(Given data)

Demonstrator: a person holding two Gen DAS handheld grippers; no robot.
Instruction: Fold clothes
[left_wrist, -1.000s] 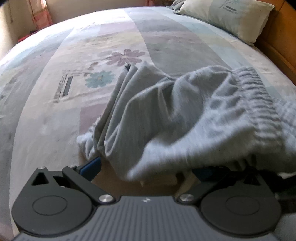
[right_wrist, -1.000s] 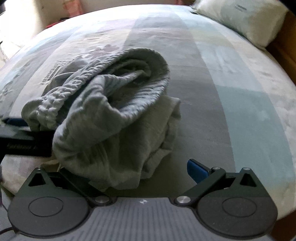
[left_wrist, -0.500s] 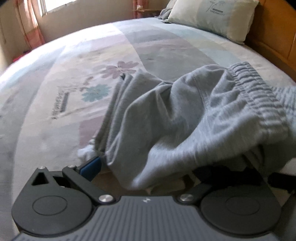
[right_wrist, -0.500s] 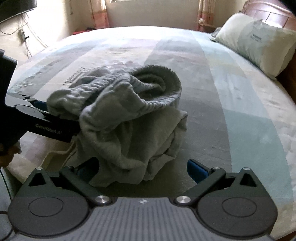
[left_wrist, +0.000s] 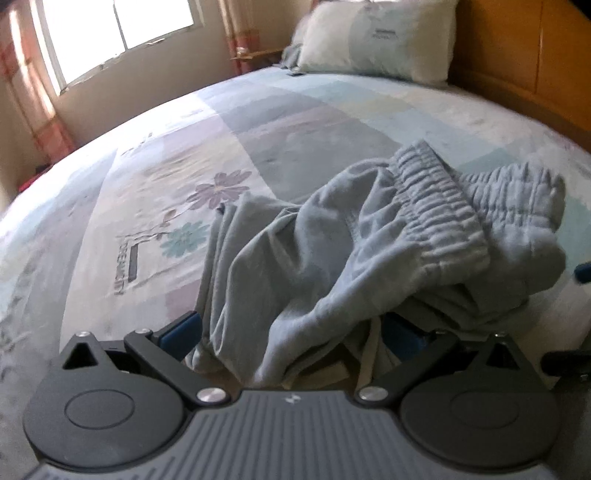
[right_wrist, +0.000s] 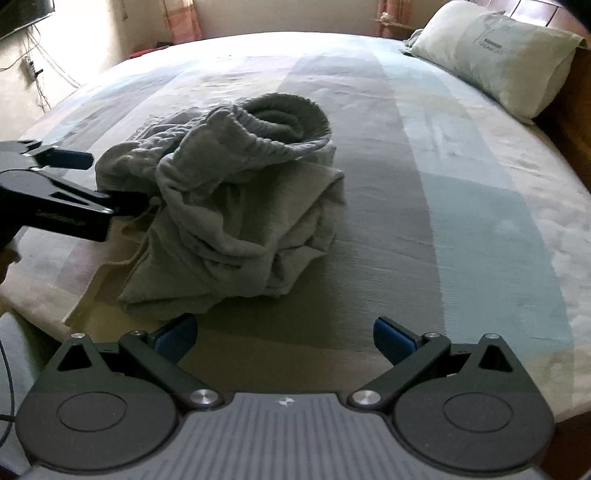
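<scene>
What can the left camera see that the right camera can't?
Only the left wrist view shows the window, the flower print on the bedspread, and the sweatpants' ribbed waistband up close, with cloth lying between the left gripper fingers.

Only the right wrist view shows the wall cables, the right gripper open over bare bedspread, and the left gripper from the side.

Both show the grey sweatpants bunched on the bed, and the pillow.
</scene>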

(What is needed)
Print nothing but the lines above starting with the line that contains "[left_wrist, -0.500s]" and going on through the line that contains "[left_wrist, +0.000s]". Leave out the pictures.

(Task answer)
[left_wrist, -0.500s] 
[right_wrist, -0.500s] 
[left_wrist, +0.000s] 

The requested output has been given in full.